ELEMENTI – Litio, via degli Alcalini, 3

Pubblicato il 27 luglio 2011

L’elettricità ha l’inconveniente che non sta mai ferma; la benzina può essere raccolta in un serbatoio e usata domani; l’elettricità deve essere usata subito; i pochi sistemi di “conservazione” dell’elettricità consistono nelle batterie di accumulatori che forniscono elettricità per qualche ora, poi devono essere ricaricate. Le batterie al piombo-acido delle attuali automobili sono pesanti e scomode. L’auto elettrica del futuro ha bisogno di batterie ricaricabili molto più potenti e leggere e le uniche oggi disponibili sono quelle a base di litio.

Il litio, formula Li, peso atomico 7, è il terzo elemento della tabella di Mendeleev e viene dopo l’idrogeno e l’elio; è un metallo “leggero” perché il suo peso specifico è appena la metà di quello dell’acqua. Finora i composti del litio sono stati usati nella produzione del vetro, delle ceramiche e di alcune leghe leggere, per la preparazione di fluidi lubrificanti, e in pochi altri campi; il litio ha riscosso interesse nel campo nucleare per la produzione delle bombe atomiche all’idrogeno. La grande svolta nella utilizzazione e richiesta del litio si è avuta con l’invenzione delle batterie a ioni di litio ricaricabili, piccoli generatori di elettricità per telefoni cellulari, macchine fotografiche, computer ecc.

Per gli autoveicoli occorrono batterie al litio di altro tipo, a litio-polimeri, come si dice, nelle quali il catodo è costituito da ossido di litio e cobalto o ossido di litio e manganese, e l’anodo è costituito da litio. Fra il catodo e l’anodo è posto un elettrolita , capace di trasportare l’elettricità nell’una e nell’altra direzione. A differenza delle piccole batterie a ioni di litio, quelle a litio-polimeri possono arrivare ad erogare da 0,13 a 0,30 kWh di elettricità per ogni chilo di peso; l’energia necessaria per percorre tragitti lunghi, anche di 150 chilometri prima della ricarica, può essere contenuta in un ingombro relativamente modesto.

Il litio è diventato così improvvisamente una materia prima strategica. Gli Stati Uniti hanno prodotto litio dai minerali estratti da una miniera nel Montana; altri produttori sono Cile, Argentina, Cina e Australia. Ma occorre molto più litio e un nuovo gigante si affaccia nel mercato di questo metallo, la Bolivia, in cui si trovano grandi deserti salati, residui dell’evaporazione di antichi laghi; simili laghi salati si trovano anche in Argentina e Cile, ma la Bolivia possiede la metà delle riserve mondiali di litio nel Salar de Uyuni, un giacimento grandissimo in una terra desolata assolata e arida.

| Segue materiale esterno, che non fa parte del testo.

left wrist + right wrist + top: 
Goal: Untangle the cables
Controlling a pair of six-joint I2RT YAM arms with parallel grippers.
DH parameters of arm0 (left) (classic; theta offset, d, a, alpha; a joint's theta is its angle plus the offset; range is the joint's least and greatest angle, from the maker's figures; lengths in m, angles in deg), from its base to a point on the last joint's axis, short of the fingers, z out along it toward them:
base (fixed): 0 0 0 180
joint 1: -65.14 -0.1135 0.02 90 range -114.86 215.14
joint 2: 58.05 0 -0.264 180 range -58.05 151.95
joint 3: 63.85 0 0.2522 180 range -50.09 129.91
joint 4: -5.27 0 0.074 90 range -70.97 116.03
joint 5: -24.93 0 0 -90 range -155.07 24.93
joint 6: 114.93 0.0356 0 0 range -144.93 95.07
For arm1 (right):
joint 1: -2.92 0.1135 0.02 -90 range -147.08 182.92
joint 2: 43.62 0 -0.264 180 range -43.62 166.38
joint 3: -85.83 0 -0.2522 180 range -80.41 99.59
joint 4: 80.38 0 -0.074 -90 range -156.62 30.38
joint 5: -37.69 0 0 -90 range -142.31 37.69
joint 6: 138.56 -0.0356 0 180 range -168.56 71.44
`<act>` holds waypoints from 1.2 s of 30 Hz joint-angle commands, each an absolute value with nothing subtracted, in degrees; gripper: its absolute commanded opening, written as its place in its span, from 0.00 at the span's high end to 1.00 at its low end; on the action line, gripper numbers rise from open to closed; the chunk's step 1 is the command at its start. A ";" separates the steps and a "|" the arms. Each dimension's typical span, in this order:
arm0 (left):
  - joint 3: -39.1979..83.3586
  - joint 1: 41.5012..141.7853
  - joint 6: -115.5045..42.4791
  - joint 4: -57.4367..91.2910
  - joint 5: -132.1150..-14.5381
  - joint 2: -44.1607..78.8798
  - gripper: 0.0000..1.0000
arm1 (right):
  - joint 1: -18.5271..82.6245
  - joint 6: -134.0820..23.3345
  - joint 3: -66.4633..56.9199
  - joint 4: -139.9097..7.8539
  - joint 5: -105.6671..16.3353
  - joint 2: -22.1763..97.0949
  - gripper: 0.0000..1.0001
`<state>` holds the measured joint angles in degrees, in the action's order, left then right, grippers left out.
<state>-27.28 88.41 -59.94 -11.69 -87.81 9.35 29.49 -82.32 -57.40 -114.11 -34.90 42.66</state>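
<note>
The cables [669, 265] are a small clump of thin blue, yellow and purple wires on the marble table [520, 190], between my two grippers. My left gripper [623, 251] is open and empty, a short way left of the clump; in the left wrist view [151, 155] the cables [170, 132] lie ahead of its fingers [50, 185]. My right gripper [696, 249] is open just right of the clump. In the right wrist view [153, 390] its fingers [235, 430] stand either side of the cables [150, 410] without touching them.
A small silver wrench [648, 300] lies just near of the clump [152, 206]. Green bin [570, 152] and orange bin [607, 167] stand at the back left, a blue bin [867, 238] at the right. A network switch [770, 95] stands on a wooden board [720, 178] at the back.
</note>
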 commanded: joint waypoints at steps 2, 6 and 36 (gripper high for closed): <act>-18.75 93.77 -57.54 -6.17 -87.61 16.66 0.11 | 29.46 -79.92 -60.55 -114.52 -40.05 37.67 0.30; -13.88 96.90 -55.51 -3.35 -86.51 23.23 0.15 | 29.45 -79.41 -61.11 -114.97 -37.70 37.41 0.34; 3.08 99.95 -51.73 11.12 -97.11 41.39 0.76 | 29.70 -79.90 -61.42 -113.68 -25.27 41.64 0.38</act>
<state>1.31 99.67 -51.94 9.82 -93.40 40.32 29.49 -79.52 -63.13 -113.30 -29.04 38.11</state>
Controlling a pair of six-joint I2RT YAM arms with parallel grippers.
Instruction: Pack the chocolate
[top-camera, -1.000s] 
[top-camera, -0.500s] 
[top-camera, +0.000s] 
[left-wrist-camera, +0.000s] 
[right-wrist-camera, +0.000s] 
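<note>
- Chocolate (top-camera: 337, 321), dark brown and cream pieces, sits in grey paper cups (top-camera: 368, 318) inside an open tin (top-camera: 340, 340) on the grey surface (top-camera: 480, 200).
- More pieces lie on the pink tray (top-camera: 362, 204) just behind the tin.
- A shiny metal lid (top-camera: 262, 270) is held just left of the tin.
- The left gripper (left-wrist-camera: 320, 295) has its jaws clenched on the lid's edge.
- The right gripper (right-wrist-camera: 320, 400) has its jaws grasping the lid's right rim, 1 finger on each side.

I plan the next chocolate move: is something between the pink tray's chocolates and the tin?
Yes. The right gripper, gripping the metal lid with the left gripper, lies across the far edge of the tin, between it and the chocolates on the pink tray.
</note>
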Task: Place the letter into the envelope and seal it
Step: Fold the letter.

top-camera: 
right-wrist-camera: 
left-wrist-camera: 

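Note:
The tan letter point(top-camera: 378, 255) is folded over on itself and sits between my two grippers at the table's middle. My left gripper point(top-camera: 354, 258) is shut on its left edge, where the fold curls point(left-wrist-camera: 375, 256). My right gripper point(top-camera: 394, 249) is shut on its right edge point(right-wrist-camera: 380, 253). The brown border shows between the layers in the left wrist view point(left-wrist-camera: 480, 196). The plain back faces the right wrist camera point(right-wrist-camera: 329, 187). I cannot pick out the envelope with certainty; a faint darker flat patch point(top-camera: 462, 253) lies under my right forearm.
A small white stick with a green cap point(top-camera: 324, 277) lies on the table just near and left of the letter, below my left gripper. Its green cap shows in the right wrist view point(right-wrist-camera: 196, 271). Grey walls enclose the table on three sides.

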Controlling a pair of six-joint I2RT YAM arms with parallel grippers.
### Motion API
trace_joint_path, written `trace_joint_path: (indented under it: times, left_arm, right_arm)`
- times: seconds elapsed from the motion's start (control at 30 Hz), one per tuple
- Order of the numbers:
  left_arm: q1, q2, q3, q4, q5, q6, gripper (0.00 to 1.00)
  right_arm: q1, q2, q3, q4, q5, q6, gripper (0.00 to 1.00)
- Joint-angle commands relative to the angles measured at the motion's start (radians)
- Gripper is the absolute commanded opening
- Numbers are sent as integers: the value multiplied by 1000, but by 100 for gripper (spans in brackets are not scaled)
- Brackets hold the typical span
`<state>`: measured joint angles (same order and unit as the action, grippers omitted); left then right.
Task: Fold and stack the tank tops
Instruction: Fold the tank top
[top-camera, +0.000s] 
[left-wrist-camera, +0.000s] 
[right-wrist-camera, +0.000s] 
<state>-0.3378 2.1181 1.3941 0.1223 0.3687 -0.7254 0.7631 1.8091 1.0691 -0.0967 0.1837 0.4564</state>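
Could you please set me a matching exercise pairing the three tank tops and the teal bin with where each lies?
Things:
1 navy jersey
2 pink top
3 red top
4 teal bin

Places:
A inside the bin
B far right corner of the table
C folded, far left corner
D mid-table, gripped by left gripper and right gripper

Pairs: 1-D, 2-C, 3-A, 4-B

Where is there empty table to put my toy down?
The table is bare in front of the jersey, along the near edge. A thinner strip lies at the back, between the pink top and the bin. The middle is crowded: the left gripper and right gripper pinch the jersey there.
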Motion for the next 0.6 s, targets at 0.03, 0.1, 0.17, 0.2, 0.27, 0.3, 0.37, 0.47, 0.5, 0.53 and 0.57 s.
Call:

I sali di questi giacimenti, contenenti da mezzo grammo ad alcuni grammi di litio per chilogrammo, insieme a magnesio e altri elementi, vengono disciolti in acqua e dalle soluzioni risultanti vengono fatti precipitare i sali meno solubili. Alla fine si ottiene una soluzione concentrata di cloruro di litio dalla quale, per aggiunta di carbonato di sodio, viene fatto precipitare il carbonato di litio insolubile che sarà trasformato in ossido e litio metallico.

Finora lo sfruttamento del litio boliviano è stato ostacolato dalla popolazione locale, preoccupata dai danni ambientali dovuti alla formazione di grandi depositi di residui, centinaia di tonnellate per ogni tonnellata di litio ottenuto, ma anche dal sospetto che le compagnie multinazionali straniere si possano portare via questa ricchezza mineraria del paese senza lasciare niente ai suoi abitanti. Tanto che si profila il pericolo di una “guerra del litio”.

La maggior parte delle batterie ricaricabili al litio è prodotta in Cina e Giappone che si offrono di finanziare le imprese per l’estrazione dei sali di litio in Bolivia e in Argentina, con l’obiettivo di essere le prime nell’offerta anche di auto elettriche, in concorrenza con Germania e Stati Uniti. Questa corsa ha fatto aumentare in pochi anni di quattro volte il prezzo del litio.